On November 2, 1983, President Ronald Reagan signed a bill into law establishing the third Monday in January as a federal holiday honoring the life and civil rights legacy of Dr. Martin Luther King, Jr. Reagan supported the bill despite initial misgivings about the cost to the federal government, his belief that holidays in honor of an individual ought to be reserved for “the Washingtons and Lincolns,” and concerns about King’s alleged Communist associations. When asked during an October 19, 1983 press conference if he agreed with Senator Jesse Helms’ (R-North Carolina) accusations that Dr. King was a Communist sympathizer, Reagan responded, “We’ll know in about 35 years, won’t we?” This statement alluded to the fact that King’s wiretap records were sealed by court order for 50 years, which would actually have been in 2027 as opposed to 2018 as Reagan claimed.

The bill—H.R. 3706—established Dr. King’s birthday as a paid day off for federal employees, and did not affect workers at the state level. The Indiana General Assembly passed a state law in 1989 establishing the Dr. King holiday for state workers, but it was not until 2000 that all fifty states instituted a holiday in memory of Dr. King for state employees.

[8] Nicole Crawford-Tichawonna, “Years of Persistence Led to Holiday,” Indianapolis Star, January 14, 2018, 3, accessed Newspapers.com; U.S. Congress. House. Martin Luther King, Jr., Federal Holiday Commission, 98th Cong., 1984, H. Rept. 893, accessed Indiana State Library; “Nation Honors King and His Dream,” Rapid City [North Dakota] Journal, January 20, 1986, 1-2, accessed Newspapers.com; “Observance Planned,” [Munster] Times, January 6, 1986, 18, accessed Newspapers.com.

The law creating the new holiday stated that celebration was to begin in January 1986. This two year period between creating the holiday and commencing celebrations was intended to provide time for appropriate observance to be planned. During this two year window, in 1984, Hall wrote a bill establishing a federal holiday commission with the mission to raise funds and establish activities for the first observance of Martin Luther King, Jr. Day in 1986. The bill passed.

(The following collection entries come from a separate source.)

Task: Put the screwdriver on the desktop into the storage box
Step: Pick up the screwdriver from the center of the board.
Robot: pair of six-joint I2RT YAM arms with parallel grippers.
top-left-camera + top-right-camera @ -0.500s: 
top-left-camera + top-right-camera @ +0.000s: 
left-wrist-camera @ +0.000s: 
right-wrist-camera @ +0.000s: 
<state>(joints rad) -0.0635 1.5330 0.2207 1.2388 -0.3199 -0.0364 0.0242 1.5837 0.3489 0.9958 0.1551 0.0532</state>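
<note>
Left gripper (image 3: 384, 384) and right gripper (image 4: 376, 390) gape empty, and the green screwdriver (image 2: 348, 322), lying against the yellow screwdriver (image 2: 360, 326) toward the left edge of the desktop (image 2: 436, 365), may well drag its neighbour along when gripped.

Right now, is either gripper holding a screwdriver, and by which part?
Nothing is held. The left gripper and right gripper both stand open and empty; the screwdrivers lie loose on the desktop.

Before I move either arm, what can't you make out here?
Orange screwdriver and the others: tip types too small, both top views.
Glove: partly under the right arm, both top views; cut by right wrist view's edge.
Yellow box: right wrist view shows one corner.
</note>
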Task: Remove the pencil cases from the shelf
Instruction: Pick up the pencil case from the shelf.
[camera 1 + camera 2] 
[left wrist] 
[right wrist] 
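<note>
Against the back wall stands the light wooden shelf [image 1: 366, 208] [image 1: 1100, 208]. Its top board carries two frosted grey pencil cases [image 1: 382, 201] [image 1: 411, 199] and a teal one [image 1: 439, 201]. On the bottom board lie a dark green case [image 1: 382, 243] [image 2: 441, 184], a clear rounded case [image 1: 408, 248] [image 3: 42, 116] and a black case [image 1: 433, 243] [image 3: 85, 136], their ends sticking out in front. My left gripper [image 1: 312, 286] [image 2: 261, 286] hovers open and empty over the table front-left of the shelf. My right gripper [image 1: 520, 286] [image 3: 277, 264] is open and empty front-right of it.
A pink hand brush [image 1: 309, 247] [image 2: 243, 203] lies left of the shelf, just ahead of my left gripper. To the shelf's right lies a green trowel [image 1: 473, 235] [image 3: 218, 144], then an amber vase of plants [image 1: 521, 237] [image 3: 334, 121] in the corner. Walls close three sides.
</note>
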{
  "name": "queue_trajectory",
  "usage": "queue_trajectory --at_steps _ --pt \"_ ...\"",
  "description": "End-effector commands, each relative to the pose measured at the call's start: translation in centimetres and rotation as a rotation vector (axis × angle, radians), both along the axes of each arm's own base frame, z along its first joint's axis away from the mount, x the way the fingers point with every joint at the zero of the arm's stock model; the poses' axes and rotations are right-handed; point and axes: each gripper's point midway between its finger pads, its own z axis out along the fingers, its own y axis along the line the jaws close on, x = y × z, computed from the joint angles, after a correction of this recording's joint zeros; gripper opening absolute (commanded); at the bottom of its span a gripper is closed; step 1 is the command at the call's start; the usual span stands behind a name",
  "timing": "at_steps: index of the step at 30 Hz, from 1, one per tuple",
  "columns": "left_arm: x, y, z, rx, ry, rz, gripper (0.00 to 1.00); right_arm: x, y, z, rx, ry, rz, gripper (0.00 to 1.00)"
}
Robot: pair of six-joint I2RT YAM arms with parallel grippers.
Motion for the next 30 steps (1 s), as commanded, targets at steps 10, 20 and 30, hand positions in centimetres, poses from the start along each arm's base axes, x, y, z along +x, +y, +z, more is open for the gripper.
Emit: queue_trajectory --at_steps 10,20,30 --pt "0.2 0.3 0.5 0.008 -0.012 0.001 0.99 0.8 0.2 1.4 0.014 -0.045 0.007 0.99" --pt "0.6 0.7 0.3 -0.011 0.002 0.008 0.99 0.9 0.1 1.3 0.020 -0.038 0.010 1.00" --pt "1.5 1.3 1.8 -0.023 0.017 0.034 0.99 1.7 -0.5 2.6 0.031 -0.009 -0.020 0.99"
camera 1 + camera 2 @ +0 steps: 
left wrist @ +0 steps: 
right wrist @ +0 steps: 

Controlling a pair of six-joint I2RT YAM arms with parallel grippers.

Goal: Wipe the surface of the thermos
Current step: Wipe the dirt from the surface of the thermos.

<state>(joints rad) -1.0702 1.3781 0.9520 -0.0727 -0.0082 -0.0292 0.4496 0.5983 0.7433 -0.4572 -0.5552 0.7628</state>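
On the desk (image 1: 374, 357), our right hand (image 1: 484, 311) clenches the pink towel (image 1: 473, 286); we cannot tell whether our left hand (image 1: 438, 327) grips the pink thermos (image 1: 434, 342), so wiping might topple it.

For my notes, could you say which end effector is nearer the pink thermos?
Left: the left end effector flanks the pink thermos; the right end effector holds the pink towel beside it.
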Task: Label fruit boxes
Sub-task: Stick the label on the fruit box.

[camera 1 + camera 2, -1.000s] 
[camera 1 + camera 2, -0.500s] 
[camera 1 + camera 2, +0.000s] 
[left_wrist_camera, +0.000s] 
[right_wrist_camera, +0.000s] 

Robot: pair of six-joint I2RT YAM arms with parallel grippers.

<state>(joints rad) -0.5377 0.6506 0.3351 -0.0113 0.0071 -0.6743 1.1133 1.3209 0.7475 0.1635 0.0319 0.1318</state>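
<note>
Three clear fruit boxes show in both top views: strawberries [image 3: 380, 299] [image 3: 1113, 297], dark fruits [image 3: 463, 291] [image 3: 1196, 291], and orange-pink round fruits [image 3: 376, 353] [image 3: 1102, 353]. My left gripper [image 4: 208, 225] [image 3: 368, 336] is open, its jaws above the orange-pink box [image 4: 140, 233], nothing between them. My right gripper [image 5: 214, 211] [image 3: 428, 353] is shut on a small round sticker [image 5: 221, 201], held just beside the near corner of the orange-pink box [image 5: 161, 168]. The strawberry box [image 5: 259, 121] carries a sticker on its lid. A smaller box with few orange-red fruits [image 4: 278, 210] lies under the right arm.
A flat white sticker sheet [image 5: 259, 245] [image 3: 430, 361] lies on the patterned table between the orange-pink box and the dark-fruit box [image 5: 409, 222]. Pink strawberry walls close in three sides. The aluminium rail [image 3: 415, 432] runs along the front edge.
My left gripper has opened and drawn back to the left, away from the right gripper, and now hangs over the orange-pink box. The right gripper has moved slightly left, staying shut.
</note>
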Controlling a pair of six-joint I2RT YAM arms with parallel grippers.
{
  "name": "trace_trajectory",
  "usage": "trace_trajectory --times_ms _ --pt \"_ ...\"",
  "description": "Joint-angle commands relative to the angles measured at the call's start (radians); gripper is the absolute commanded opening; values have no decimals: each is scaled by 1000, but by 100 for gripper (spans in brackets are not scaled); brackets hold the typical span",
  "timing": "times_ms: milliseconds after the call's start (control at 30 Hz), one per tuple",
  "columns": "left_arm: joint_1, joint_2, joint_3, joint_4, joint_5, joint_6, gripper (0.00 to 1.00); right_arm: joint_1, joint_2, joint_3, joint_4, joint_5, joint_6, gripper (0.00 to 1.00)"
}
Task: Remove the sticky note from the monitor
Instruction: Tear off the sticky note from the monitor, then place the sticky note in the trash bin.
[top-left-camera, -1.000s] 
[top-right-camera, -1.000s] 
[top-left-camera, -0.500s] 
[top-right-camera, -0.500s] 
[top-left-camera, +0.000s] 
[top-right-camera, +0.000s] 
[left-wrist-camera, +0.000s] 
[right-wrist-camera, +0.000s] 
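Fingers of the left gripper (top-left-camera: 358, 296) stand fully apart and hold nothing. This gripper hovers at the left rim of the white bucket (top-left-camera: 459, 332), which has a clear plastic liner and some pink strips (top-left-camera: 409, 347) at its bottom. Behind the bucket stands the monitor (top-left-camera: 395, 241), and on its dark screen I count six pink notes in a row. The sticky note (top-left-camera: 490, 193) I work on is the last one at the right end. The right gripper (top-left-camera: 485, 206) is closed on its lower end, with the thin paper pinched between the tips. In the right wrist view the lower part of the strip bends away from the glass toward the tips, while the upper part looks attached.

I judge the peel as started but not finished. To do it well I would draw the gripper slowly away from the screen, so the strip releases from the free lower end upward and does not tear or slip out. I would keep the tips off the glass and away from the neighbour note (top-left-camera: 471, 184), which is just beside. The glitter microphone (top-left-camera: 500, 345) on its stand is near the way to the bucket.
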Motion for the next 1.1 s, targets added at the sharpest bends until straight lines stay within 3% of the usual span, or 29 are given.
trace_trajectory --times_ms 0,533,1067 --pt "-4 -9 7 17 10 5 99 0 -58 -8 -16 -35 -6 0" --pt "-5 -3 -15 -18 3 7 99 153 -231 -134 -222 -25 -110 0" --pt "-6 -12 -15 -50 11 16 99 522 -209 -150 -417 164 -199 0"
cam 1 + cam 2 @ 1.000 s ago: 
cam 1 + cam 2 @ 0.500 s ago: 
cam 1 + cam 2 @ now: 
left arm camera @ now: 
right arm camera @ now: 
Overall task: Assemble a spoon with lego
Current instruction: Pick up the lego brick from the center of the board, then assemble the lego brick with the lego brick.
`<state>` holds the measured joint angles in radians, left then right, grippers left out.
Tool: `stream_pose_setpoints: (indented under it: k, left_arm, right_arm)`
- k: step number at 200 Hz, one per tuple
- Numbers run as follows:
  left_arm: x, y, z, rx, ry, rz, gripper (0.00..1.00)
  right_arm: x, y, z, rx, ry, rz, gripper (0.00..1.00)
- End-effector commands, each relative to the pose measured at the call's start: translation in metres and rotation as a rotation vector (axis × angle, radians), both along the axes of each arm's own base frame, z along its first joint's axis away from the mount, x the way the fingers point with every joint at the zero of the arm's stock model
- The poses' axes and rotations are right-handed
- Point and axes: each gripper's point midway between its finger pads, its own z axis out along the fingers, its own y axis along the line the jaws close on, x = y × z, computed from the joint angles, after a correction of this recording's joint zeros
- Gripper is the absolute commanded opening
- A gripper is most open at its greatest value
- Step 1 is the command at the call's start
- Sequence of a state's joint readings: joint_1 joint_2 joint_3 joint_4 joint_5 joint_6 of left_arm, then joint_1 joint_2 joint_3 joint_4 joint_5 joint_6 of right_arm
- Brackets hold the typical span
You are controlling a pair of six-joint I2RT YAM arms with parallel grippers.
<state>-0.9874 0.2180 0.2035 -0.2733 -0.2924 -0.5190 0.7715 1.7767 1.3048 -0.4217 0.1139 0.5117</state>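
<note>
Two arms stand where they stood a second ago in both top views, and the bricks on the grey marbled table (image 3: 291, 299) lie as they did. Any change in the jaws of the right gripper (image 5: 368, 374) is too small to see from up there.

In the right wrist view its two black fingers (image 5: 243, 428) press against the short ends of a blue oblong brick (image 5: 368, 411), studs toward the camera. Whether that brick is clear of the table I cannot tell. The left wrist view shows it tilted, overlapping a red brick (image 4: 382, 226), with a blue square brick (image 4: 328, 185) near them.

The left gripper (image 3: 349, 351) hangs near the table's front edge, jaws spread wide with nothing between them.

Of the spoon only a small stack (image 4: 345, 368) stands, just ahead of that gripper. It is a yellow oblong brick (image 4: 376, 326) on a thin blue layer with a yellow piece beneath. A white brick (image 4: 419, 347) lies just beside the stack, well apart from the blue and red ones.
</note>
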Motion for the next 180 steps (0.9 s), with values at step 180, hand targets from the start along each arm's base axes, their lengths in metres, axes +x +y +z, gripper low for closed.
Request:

In Hall’s district, Gary held a celebration called “The Dream that Lives” at the Genesis Convention Center. Some state capitals, including Indianapolis, held commemorative marches and rallies. Birmingham, Alabama unveiled a new statue of Dr. King. In Washington, D.C., Stevie Wonder led a reception at the Kennedy Center with other musicians. Reverend Jesse Jackson spoke to congregants in Atlanta where Dr. King was minister, and then led a vigil at Dr. King’s grave. Coretta Scott King led a reception at the Martin Luther King, Jr., Center, also located in Atlanta.